I haven't had any experience with the Protank range, from my understanding it was always aimed at MTL and smaller devices. This one looks as though it is an attempt at a full-blown RBA, but with the option of factory coils.






Seems like a really tall tank. Also with a side fill option which is a new step for them. I think the child-lock function is soon going to be required by law in European countries (which sucks because a lot of these tanks are hard enough to open already).

Nice velocity-style build deck, and those factory coils look like the normal SSOCC coils. I like that I can use the same coils across all Kangertech tanks, this will go on my "must have" list for sure.

*SOURCE - http://www.kangeronline.com/products/kanger-protank-4-clearomizer*

Reactions: Like 8 | Winner 3


----------



## Rob Fisher (27/4/16)

I want one just because it's called the ProTank... those were the tanks in their day!

Reactions: Agree 5


----------



## ET (27/4/16)

O hello my pretty. Very very pretty protank. Yes you are

Reactions: Like 1 | Winner 1


----------



## wazarmoto (27/4/16)

Will probably be really affordable as well.


----------



## Duffie12 (27/4/16)

So how will this be different from the Toptank?


----------



## Silver (28/4/16)

Very interesting
Thanks for posting this @Stosta 

I had so much vaping time on the little Protank Mini 2 back in the day. And had lots of fun building coils for it.

So its all grown up now and looks like quite a mean machine. Would love to try it.
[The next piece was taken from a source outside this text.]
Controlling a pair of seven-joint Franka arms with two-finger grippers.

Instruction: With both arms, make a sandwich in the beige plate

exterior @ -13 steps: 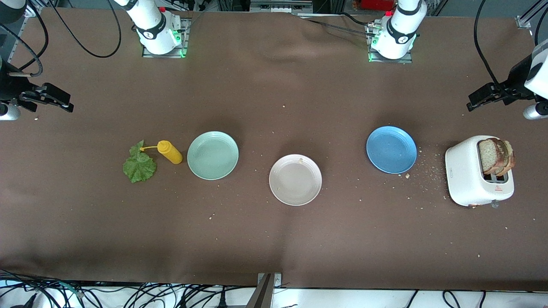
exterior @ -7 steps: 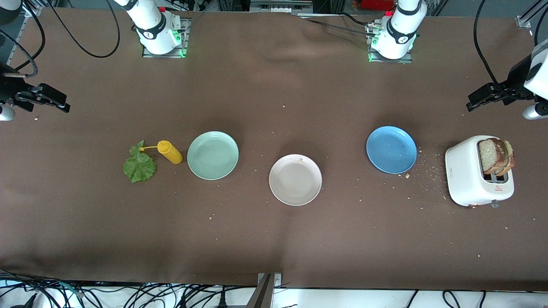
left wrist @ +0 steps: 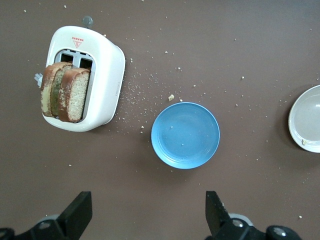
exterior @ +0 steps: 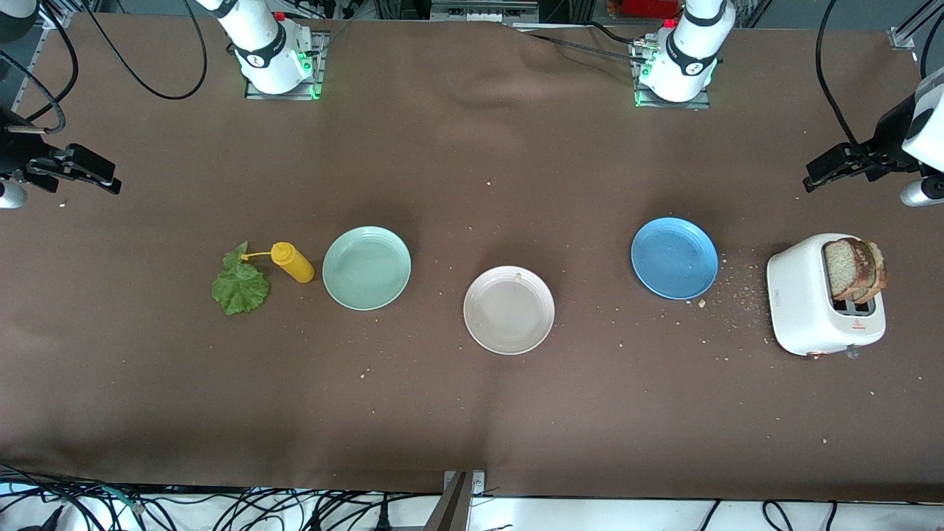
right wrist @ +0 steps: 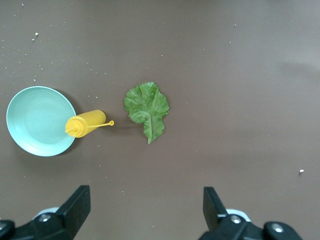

My only concern is their comment that it does MTL and lung hits. i have yet to find a device that does both of these well. If they can pull this off well, they have a winner then

Reactions: Like 1 | Agree 1


----------



## picautomaton (28/4/16)

That looks like a good product. I have a nano tank on my subvod and been using it daily for over four months. No leaks, good vape production and good quality of build. Good company and value for money.
This protank will be a winner, Kangertech are prolific with their output.


----------



## WARMACHINE (28/4/16)

I like. Nice to see we have the option of dual builds. Definitely on my to buy list.

Child Lock, OMG are we going see this on all Kanger's marketing now.

BTW, is this showing that it will be supplied with a separate component for side filling ?


----------



## blujeenz (28/4/16)

WARMACHINE said:


> BTW, is this showing that it will be supplied with a separate component for side filling ?


Nope, the droplet is showing where you fill it after pulling up on the top ring.

Reactions: Thanks 1


----------



## Stosta (5/5/16)

I see these are available to rder internationally! Look at the black one!

Reactions: Like 4


----------



## brotiform (5/5/16)

Dat tank doe.

Reactions: Agree 1


----------